Please return the data that follows precisely as written, but without the images.

*** Block opens ***

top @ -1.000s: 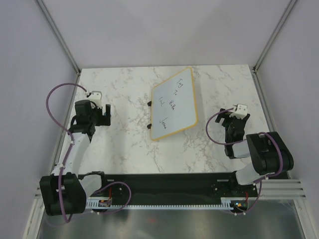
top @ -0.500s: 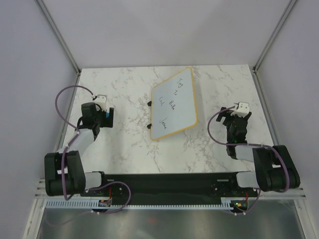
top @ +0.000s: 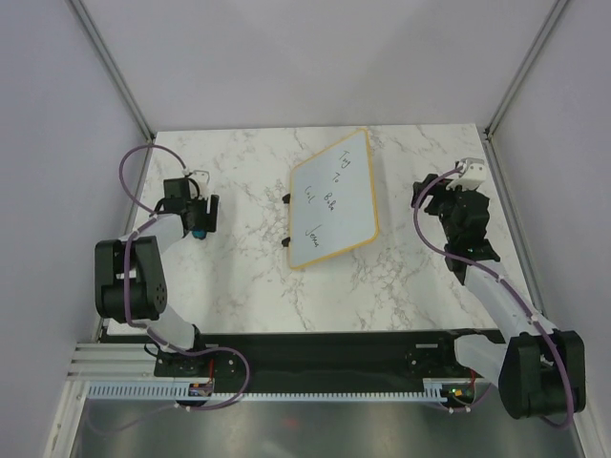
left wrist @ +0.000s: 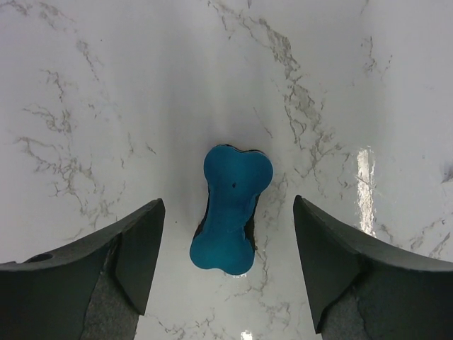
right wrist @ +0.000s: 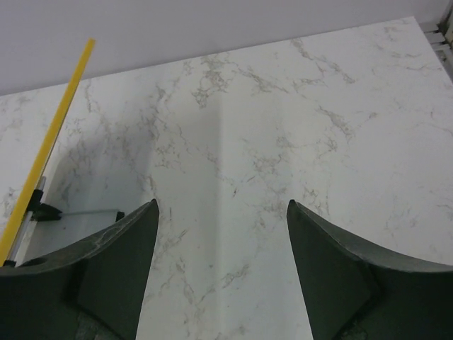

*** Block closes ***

# [SOLUTION BELOW]
top @ -1.000s: 
top @ -0.500s: 
top @ +0.000s: 
left wrist @ +0.000s: 
right wrist @ +0.000s: 

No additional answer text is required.